Jakimowicz uderza w Rachonia, Pereirę i Ogórek: Mam dużo hipotez, o których obawiam się mówić

Jakimowicz uderza w Rachonia, Pereirę i Ogórek: Mam dużo hipotez, o których obawiam się mówić

Siedziba TVP
Siedziba TVP Źródło:Jarosław Jakimowicz/Youtube/Wikimedia Commons/Adrian Grycuk
„Podła” TVP, „straszna i obrzydliwa” Magdalena Ogórek, i Michał Rachoń, który „z kurduplem Samuelem Pereirą” miał „zdradzić go i oszukać”. Jarosław Jakimowicz uderza w byłych kolegów z telewizji publicznej i przyznaje, że „ma dużo hipotez, o których obawia się mówić”.
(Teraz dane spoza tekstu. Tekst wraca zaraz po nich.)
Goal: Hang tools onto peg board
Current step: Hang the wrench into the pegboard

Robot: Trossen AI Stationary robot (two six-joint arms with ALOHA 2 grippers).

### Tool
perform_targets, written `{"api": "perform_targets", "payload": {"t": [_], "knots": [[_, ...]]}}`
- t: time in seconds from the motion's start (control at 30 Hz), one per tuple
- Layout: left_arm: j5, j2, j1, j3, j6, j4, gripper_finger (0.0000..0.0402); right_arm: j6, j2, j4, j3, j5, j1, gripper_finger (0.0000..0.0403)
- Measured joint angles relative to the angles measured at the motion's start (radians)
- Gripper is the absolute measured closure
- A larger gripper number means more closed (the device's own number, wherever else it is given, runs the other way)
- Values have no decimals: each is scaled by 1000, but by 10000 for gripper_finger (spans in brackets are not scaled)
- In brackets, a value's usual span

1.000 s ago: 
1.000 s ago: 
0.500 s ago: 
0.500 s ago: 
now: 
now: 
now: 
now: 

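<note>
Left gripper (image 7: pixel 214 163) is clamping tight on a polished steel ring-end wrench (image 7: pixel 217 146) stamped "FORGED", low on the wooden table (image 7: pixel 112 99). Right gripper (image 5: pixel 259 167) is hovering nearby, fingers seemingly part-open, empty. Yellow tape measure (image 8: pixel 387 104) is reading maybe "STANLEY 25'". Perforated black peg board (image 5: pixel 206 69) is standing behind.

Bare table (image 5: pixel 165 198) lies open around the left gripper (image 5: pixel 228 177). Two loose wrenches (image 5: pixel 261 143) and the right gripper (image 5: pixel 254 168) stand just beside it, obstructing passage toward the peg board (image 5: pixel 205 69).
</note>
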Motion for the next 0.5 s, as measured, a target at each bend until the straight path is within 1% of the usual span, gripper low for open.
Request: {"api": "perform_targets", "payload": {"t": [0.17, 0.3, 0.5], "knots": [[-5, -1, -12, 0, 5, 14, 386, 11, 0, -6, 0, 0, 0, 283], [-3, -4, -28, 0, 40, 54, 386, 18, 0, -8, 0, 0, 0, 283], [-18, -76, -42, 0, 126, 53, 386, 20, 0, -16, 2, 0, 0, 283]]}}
Nie milkną echa zmian w telewizji publicznej. Na mocy decyzji nowych władz, ponad 20 osób w Telewizji Polskiej ma zostać zwolnionych. Porządki w państwowych mediach komentował Jarosław Jakimowicz, który stracił pracę jeszcze w lipcu, za rządów PiS. Stało się to za sprawą wielu skarg osób pracujących w TVP, jak i jego licznymi kontrowersyjnymi wypowiedziami na antenach TVP2 i TVP Info czy też w mediach społecznościowych.

– Wszystko, co się dzieje jest dla mnie jakieś niepojęte i to nie są na pewno dobre standardy i na pewno nie rokuje to nic dobrego. W ogóle nie umiem też zrozumieć sytuacji, w której pojawiają się ludzie, którzy nie reagują w żaden sposób, nie odpowiadają, patrzą, przyglądają się, nie legitymują się i tak dalej, ale widać że jest to grubo przygotowana akcja w której niestety pomaga policja – rozpoczął Jakimowicz.
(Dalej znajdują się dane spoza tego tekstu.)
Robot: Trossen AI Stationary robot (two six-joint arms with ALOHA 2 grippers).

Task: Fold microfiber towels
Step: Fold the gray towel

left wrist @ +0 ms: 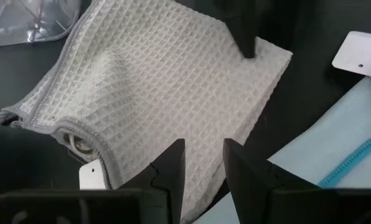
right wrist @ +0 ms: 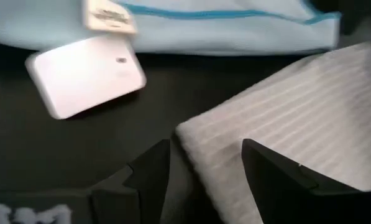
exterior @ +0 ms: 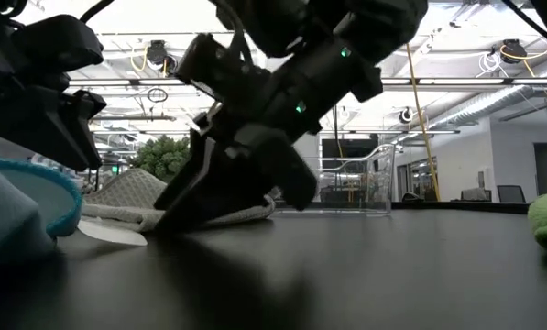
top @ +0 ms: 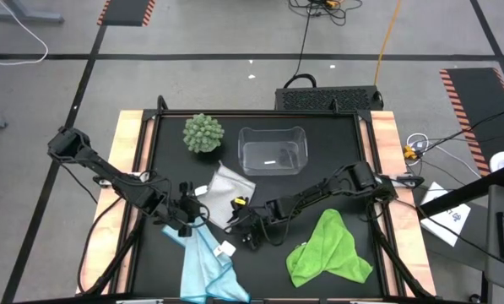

Jakimowicz komentuje zmiany w TVP: Grubo przygotowana akcja

Prezenter zwrócił uwagę na krytykę, jaka go spotyka za komentowanie wydarzeń w mediach. Internauci przypominają mu o tym, że sam został zwolniony z telewizji publicznej. – Ktoś mi mówi: słuchaj, bo tam cię zwolnili, to teraz się odgrywasz. Nie, nie odgrywam się, nie zwolnili mnie, tylko ja się zwolniłem. (...) Będę pokazywał, że to ja zrezygnowałem zanim kurdupel Samuel Pereira napisał mi pismo z Michałem Adamczykiem, damskim bokserem. Dostali ode mnie wytłumaczenie tego, że ja nie chcę więcej dłużej z nimi współpracować, szczególnie z Michałem Rachoniem, którym mnie zdradził i oszukał – wskazał Jakimowicz.
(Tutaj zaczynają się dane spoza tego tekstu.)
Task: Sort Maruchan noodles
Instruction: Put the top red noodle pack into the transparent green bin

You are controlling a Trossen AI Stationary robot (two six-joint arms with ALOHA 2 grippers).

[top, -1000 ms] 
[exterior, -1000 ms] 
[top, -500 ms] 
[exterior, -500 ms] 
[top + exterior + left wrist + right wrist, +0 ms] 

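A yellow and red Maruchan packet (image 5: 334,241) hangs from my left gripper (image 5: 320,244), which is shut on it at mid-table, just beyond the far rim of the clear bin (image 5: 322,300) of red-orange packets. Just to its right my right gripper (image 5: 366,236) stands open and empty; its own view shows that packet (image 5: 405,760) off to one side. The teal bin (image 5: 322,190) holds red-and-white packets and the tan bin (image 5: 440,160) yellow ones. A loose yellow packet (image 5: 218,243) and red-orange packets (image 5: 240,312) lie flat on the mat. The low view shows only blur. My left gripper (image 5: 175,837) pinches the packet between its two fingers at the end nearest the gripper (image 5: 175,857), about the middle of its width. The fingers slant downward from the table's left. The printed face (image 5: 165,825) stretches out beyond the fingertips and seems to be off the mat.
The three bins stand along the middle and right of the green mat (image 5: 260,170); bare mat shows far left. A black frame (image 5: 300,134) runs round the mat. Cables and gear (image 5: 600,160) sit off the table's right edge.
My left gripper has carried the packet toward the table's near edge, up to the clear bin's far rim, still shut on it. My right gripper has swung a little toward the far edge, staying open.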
Później skupił się na Magdalenie Ogórek, którą określił „dziennikarzem genialnym, co zawsze powtarza, ale postacią straszną, obrzydliwą”. Zwrócił uwagę, że ich współpraca skutkowała gigantycznym wzrostem oglądalności, porównywalnym do programów Michała Rachonia. - Telewizja to jest bardzo podłe miejsce i tam nie ma tak, że coś robisz dobrze, bo w telewizji jest pełno szpiegów, pełno ludzi, którzy czyhają na ciebie. Tam są wszyscy, tam są wszystkie służby, orientacje seksualne, polityczne, nie wiem co tam jeszcze i ktoś tam zawsze czyha na ciebie, tak jak czyhał zawsze na mnie, a później wam sprzedaje jakieś głupie informacje – kontynuował.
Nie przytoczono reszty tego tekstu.